THE TASK =>
In the listing below, locate the line containing "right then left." and the line containing "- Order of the". Output both of them and every line between, exactly as written, and nothing more.

DATA PROVIDED =>

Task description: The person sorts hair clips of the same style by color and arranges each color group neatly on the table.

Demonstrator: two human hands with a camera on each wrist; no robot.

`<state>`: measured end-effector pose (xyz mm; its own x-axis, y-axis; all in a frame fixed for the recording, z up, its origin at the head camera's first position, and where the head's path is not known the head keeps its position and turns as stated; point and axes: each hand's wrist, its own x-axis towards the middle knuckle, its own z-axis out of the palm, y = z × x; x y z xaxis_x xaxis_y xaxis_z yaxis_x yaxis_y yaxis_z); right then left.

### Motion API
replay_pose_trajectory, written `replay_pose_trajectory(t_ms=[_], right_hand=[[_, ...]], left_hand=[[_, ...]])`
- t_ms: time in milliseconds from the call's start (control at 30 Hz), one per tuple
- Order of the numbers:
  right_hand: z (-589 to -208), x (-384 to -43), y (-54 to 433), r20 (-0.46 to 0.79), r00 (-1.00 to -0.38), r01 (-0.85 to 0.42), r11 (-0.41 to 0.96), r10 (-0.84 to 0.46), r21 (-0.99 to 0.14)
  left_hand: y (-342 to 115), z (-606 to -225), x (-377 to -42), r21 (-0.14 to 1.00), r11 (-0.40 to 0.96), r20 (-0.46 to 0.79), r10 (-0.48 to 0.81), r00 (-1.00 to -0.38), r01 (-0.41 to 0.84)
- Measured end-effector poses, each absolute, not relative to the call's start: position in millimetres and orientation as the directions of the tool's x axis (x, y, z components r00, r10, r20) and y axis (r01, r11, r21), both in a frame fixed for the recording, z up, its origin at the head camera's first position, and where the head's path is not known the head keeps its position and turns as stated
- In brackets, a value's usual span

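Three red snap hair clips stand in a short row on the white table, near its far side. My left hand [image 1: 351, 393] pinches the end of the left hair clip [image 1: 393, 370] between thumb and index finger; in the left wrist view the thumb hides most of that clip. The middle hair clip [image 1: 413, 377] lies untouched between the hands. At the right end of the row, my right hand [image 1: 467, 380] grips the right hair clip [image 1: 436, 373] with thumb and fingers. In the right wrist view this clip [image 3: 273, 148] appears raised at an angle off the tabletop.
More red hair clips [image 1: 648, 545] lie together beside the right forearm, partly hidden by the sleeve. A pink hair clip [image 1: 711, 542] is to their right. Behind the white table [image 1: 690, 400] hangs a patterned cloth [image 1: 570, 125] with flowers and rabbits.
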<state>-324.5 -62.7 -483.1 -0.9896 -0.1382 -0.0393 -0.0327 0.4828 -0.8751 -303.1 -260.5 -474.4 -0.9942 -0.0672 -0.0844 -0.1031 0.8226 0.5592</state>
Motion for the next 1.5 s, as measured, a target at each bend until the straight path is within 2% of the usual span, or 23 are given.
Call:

TASK OUTPUT =>
`<state>`: measured end-effector pose (xyz mm; its own x-axis, y-axis; all in a frame fixed for the recording, z up, its origin at the head camera's first position, and where the head's path is not known the head keeps its position and turns as stated; point and axes: each hand's wrist, its own x-axis towards the middle knuckle, its own z-axis out of the palm, y = z × x; x y z xaxis_x xaxis_y xaxis_z yaxis_x yaxis_y yaxis_z); right then left.

### Motion API
replay_pose_trajectory, written `replay_pose_trajectory(t_ms=[_], right_hand=[[_, ...]], left_hand=[[_, ...]])`
- t_ms: time in milliseconds from the call's start (control at 30 Hz), one per tuple
- Order of the numbers:

Nothing more will be written for this answer.